狄青一不留神,就以满怀淡淡惆怅和憧憬的口吻,说出了心里话来:“若我也能帮上忙,那就太好了。”
不仅能给陆公祖分忧,能挨陆公祖冷眼,能叫陆公祖揉脑袋,甚至还能睡到陆公祖所在的屋里。
柳七:“…………”
看着悠然神往的狄青,他默默地咽下了未出口的废话。
他怎么就忘了?
这分明是个比朱弟还病得厉害的。
柳七深深地品尝到了何为众人皆醉我独醒的孤独。
但难得看到朱弟挨‘训’的场景,还是很让他感到新鲜的。
于是在回到房里后,柳七一时半会的也难以入睡,踱了一会儿,竟是灵感大发,索性点了灯,高高兴兴地写下一首逗趣的消遣小诗——《观朱弟因阳奉阴违挨罚有感》。
对柳七的小恶趣味,朱说还不得而知。
他虽还有些心虚,但躺在舒适的床上,听着悦耳的笔尖流畅地在纸张上书写的轻微声响,隔着屏风透来的昏暗柔和的灯光,直让连轴转带来的疲惫很快袭来,不一会儿就入睡了。

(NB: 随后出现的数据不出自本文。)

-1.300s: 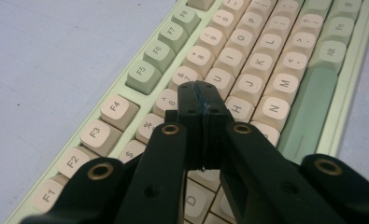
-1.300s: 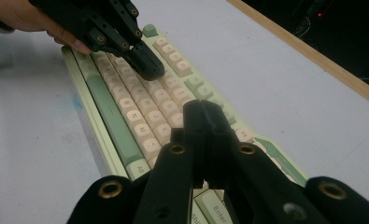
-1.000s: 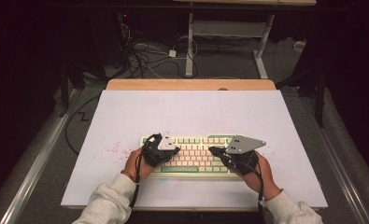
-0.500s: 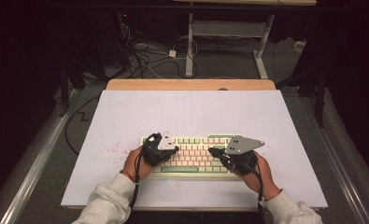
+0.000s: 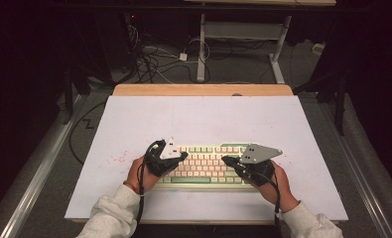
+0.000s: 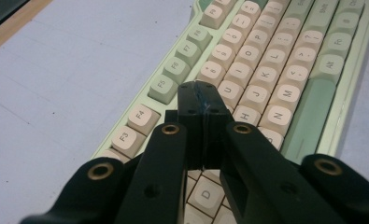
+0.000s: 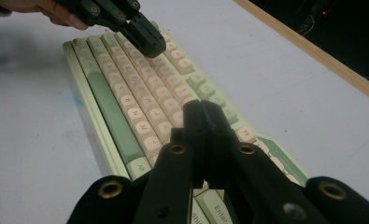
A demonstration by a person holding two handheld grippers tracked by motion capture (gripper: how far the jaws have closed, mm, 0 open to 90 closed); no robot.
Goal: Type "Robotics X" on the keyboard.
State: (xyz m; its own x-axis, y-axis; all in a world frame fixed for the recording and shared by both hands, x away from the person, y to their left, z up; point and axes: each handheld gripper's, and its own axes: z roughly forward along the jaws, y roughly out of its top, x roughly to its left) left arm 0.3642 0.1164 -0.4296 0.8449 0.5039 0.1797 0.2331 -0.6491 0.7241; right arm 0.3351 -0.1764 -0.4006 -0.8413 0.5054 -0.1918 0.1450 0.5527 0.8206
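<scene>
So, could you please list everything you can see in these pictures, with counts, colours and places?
keyboard: one, pale green case with cream keys and a green space bar, near the front middle of the mat.
mat: one, white with faint pink specks at its left, covering the table top.
table: one, wooden edge showing along the far side.
cables: a tangle, black and white, on the floor behind the table.
left gripper: one, black, jaws shut, tip over the keyboard's left half.
right gripper: one, black with a grey plate, jaws shut, tip over the keyboard's right half.
sleeves: two, light grey, at the near edge.
</scene>
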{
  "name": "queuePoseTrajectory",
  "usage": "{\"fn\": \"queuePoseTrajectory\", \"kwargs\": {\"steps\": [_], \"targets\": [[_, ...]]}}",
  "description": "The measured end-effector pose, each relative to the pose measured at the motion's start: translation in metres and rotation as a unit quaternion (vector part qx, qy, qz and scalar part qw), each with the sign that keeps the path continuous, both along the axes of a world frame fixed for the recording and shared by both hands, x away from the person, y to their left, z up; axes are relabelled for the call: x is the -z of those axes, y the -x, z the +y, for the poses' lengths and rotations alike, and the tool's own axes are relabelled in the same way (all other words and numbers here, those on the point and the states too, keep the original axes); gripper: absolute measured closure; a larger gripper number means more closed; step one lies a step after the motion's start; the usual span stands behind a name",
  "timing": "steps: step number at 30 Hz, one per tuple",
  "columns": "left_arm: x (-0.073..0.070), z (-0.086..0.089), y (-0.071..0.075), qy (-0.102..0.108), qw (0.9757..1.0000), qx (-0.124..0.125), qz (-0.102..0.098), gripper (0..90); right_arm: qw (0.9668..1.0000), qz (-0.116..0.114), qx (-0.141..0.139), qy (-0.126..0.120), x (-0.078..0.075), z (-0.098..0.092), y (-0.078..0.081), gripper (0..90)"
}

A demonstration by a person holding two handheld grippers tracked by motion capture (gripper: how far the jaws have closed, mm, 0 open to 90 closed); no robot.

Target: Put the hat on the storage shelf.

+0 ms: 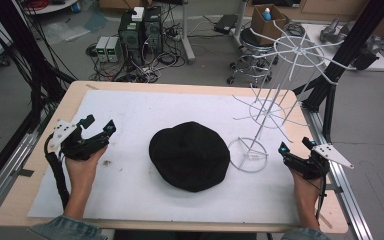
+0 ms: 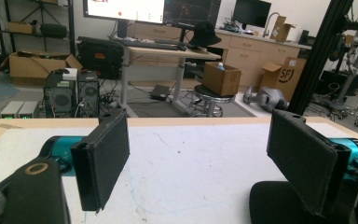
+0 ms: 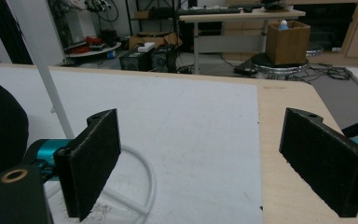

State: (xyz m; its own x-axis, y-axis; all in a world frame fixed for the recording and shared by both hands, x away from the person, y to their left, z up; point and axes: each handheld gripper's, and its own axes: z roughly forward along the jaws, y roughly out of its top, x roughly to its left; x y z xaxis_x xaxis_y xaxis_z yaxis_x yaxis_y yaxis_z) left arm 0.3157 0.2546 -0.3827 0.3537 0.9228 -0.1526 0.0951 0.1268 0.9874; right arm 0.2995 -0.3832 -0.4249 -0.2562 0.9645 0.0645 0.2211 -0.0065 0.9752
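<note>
A black cap (image 1: 190, 155) lies flat in the middle of the white mat (image 1: 130, 185). To its right stands a white wire rack (image 1: 272, 100) with a ring base (image 1: 248, 155) and thin spreading arms. My left gripper (image 1: 97, 124) rests open at the mat's left edge, well apart from the cap; the cap's edge (image 2: 275, 205) shows low behind its right jaw. My right gripper (image 1: 296, 146) is open at the table's right side, just right of the rack's base. The rack's pole (image 3: 51, 84) and ring (image 3: 144, 177) show beside its left jaw, with the cap (image 3: 2, 135) at far left.
The wooden table's (image 1: 180, 86) far edge runs behind the mat. A bare wood strip (image 3: 289, 140) lies right of the mat. Black frame posts (image 1: 340, 55) rise at the right; computers (image 1: 140, 30), cables and a stool (image 1: 252, 55) sit on the floor beyond.
</note>
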Motion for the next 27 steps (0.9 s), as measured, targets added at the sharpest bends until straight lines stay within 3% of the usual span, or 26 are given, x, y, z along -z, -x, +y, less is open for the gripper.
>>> {"fn": "queuePoseTrajectory", "kwargs": {"steps": [3,9,13,19,24,27], "targets": [[0.001,0.0,-0.001,-0.007,1.0,-0.001,0.003,21.2,1.0,0.008,-0.001,0.002,0.001,-0.001,-0.001,11.9],[0.001,-0.001,-0.002,-0.004,1.0,-0.001,0.0,21.3,1.0,0.001,0.003,0.006,-0.001,-0.001,0.002,11.9],[0.001,-0.003,-0.001,-0.012,0.9999,0.005,0.003,21.3,0.9999,0.003,0.003,0.013,-0.001,0.001,0.003,11.9],[-0.002,-0.012,0.001,-0.009,0.9994,0.032,-0.001,21.8,0.9999,-0.001,0.002,0.01,-0.002,0.003,0.003,11.9],[-0.003,-0.029,0.001,-0.027,0.9979,0.058,-0.003,21.8,0.9999,-0.001,0.002,0.012,-0.002,0.003,0.004,11.9],[-0.003,-0.036,0.001,-0.026,0.9972,0.069,-0.002,21.9,0.9999,0.0,0.003,0.013,-0.002,0.002,0.003,11.9]]}}
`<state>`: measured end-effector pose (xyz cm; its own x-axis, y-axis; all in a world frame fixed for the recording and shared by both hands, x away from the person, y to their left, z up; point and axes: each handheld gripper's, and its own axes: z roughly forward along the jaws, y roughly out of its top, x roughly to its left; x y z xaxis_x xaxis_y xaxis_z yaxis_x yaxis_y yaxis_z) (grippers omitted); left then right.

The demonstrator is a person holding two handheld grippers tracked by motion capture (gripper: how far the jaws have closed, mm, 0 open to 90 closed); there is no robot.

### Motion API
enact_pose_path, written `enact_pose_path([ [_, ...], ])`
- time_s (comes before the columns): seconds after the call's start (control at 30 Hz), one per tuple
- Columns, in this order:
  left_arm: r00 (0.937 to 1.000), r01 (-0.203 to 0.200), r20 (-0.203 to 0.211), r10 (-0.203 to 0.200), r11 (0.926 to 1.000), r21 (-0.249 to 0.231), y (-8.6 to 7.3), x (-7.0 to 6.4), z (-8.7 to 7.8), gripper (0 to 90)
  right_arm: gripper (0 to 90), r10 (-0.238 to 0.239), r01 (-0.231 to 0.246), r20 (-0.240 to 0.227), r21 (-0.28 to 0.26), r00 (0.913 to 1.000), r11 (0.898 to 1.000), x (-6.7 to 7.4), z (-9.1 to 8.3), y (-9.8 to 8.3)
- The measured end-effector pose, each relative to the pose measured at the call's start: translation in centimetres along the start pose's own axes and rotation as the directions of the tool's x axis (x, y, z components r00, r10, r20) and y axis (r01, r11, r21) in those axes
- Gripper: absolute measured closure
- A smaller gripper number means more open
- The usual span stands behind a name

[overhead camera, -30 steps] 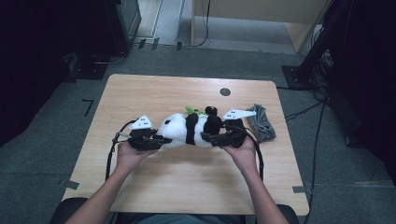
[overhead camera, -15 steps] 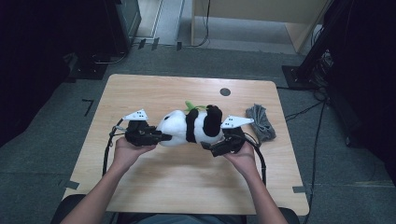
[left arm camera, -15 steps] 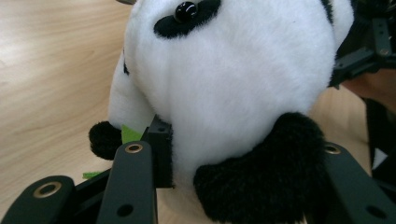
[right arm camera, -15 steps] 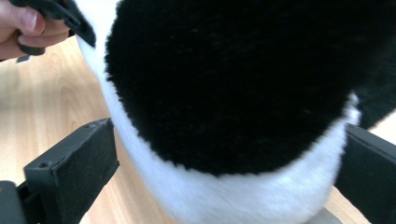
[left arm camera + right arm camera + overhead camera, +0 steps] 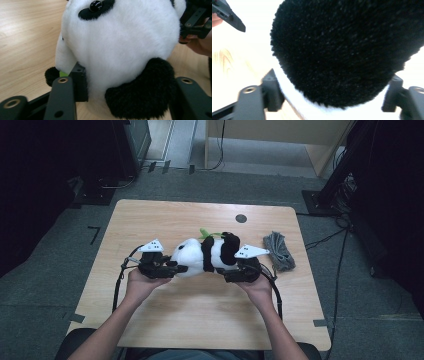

接下来的几天里,陆辞直接让信用破产了的朱说暂时搬到了自己的房间里住下,只临时在书案和床榻间扯了一张遮光的厚帘子。
这样的安排,直让柳七同情得不住摇头,也让假装路过,眼角余光往里头瞟的狄青羡慕得要死。
朱说也说不出半句话来,老老实实地听了。
在陆辞的眼皮底下,朱说再想偷偷熬夜帮忙,也无从下手了。
天禧二年夏的雨水,较往年还频密一些。
但因有陆辞主持的治水工事发挥效用,这大半个月过去,雨势甚凶的开封城内,竟是一起内涝都不曾发生。